Then second, people who have more leisurely lifestyles find it easier to integrate cycling as part of their ordinary, everyday lives; so for example, an older semi-retired couple in Worcester cycled for many of their local journeys. They felt able to do so because they never felt in a rush, and could schedule their lives as they liked, rather than having to fit into the demands of others. In other words, if you’re ‘time rich’ cycling can work as a way of organising and connecting different aspects of your everyday life.

There’s a contradiction here, between how cycling works for most people today, and how transport policy would like cycling to work.  On the one hand, our research suggests cycling might be encouraged by making life in general more leisurely and relaxed. This would also probably promote sustainability, by making life slower and more locally-rooted (and, I’d argue, more enjoyable and convivial).

Yet on the other hand, cycling’s increasingly promoted through attempts to speed it up.
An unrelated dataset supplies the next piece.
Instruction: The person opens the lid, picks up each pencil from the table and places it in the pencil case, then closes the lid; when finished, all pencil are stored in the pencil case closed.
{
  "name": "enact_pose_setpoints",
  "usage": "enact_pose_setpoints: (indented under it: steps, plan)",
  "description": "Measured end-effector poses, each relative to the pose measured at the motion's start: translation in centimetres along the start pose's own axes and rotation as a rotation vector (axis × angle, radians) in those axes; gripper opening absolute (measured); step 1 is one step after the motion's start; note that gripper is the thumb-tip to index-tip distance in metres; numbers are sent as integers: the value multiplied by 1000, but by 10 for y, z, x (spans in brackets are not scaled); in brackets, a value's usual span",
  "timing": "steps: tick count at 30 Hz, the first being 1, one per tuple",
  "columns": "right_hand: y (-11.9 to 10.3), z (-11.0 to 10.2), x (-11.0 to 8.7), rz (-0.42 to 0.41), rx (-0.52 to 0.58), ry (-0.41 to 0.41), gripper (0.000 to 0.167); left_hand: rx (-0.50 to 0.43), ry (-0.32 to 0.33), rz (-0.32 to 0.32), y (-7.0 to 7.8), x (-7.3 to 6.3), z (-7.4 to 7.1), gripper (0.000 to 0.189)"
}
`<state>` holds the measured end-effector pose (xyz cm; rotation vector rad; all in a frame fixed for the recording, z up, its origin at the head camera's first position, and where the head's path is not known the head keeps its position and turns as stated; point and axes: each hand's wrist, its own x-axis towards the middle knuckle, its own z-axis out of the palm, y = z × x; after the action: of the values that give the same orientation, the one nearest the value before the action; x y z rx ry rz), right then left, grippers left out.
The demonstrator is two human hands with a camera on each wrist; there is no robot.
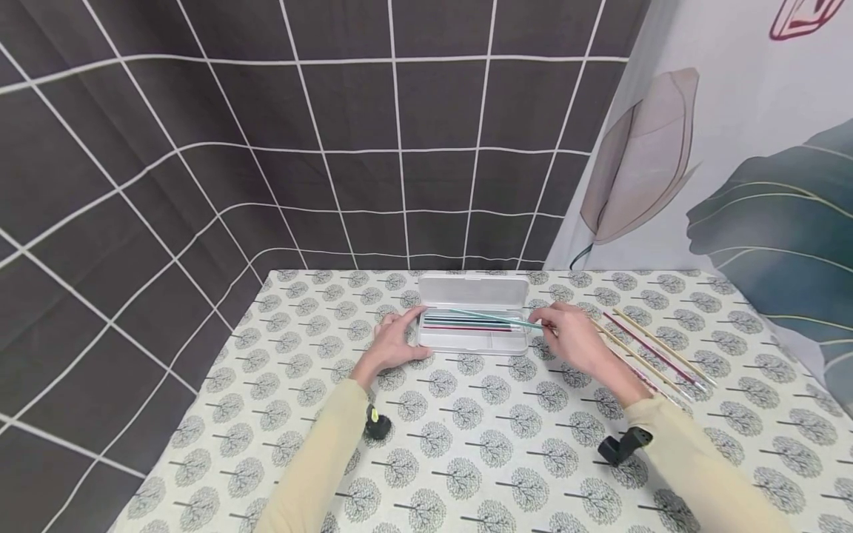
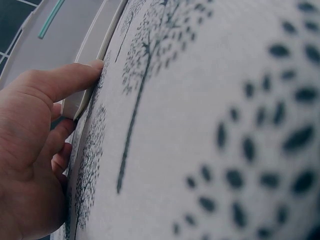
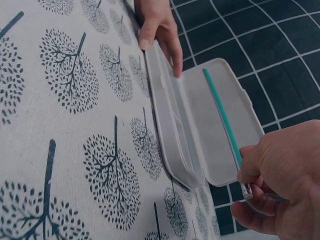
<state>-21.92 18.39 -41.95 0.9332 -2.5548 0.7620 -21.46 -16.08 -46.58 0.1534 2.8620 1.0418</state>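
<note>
A white pencil case (image 1: pixel 509 343) stands on the table with its lid (image 1: pixel 473 291) raised at the back. My left hand (image 1: pixel 393 343) grips the case's left end, thumb at the front corner and fingers round the side. Between the thumb and fingers of my right hand (image 1: pixel 574 337) is a green pencil (image 3: pixel 220 107), pinched near its eraser end. The pencil slants leftward above the open case. Several pencils, among them a red pencil (image 1: pixel 460 328), lie lengthwise in the rear compartment. In the right wrist view the case's wall hides them.
Right of the case, several loose pencils lie slantwise on the tree-patterned tablecloth (image 1: pixel 460 444), among them a dark red pencil (image 1: pixel 656 348) and a tan pencil (image 1: pixel 666 349). A dark gridded curtain (image 1: pixel 353 178) hangs behind the table.
</note>
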Motion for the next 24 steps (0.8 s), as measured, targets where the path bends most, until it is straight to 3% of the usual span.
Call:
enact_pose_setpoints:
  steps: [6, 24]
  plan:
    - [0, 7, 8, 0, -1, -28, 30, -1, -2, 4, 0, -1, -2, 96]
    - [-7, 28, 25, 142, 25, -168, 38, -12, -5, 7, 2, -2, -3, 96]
This trend is clearest in initiatives such as Copenhagen’s ‘green wave’, whereby traffic signals on the popular arterial cycling route of Nørrebrogade are synchronised to enable continuous movement for people riding at 20 kilometres per hour.

Copenhagen is the city of efficient cycling par excellence, and there at least, judging by its high and rising modal share, ‘efficient cycling’ seems popular. Understandably, if also problematically, we’re speeding cycling up to fit the world-as-it-is, rather than attempting to slow the world down, so cycling-as-it-is fits into it better. My main question here is: do we want cycling to be made efficient?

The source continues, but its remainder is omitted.